Threat Trends
4 mins
The cyberattack landscape is often referred to as an “industry” for a reason. There is a significant amount of money to be made from exploiting vulnerabilities but the way that cyberattackers make money from their exploits seems to be changing. Initial access sales are on the rise.
What are initial access sales?
Initial access sales are a form of cybercrime where threat actors, also known as Initial Access Brokers (IABs), sell access to a corporate network to other cybercriminals. The important issue here is the fact that, not long ago, a cybercriminal would be expected to carry out all elements of an attack themselves. The emergence of IABs demonstrates that this is not always the case anymore, with criminals happy to outsource the act of illegally gaining network access to IABs.
IABs usually have a relatively limited skillset. They don’t create malware or negotiate ransom demands. They simply sell network access and let other cybercriminals do the rest. This approach is proving to be hugely lucrative for IABs. Although the number of network access listings fell by 21% in Q2 of 2023, the cumulative price of these listings increased to $782,500. This means IABs were able to demand a higher average price for their sales.
The risks posed by IABs
Although recent data may indicate that the number of initial access sales has fallen in recent months, the overall trend suggests that sales are booming. Infosecurity Magazine reports that IAB activity doubled last year compared to 12 months prior. Researchers have speculated that the rise in remote working has contributed to the increase in the number of access listings being put up for sale.
IABs could be individual actors or part of a cybercrime collective. Either way, they focus on gaining illegitimate access to a corporate network before advertising it - usually on dark web forums - along with their asking price. They may also conduct some additional data harvesting to provide proof that they really have gained network access.

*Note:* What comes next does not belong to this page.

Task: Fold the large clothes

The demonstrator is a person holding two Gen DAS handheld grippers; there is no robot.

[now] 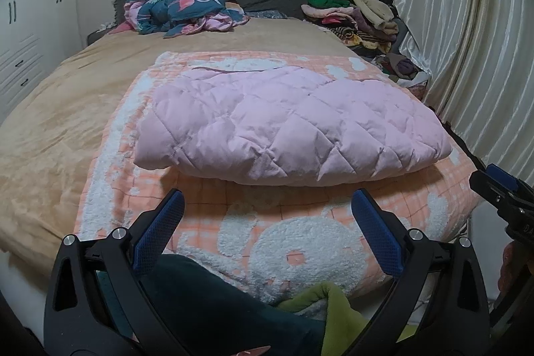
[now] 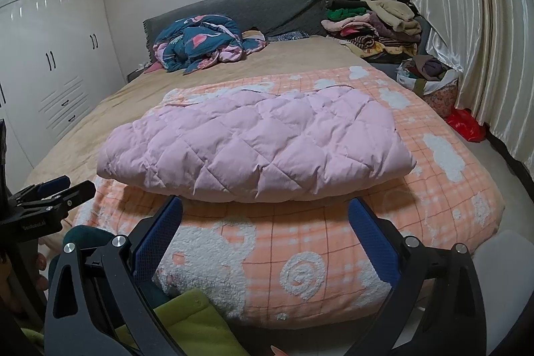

Some of the most common ways that IABs gain network access include phishing, brute forcing passwords, and exploiting other vulnerabilities:
- Phishing: The most common form of cybercrime, phishing usually involves the sending of spam emails asking the unwitting individual to hand over credentials that let IABs gain network access.
- Brute forcing passwords: This method simply describes when passwords are guessed correctly by cybercriminals. Usually, they employ some form of automated tool to guess internet-facing passwords.
- Other exploits: Cybercriminals are constantly on the lookout for vulnerabilities - and some of these will enable them to gain network access. These vulnerabilities may have been known to attackers for some time or newly discovered.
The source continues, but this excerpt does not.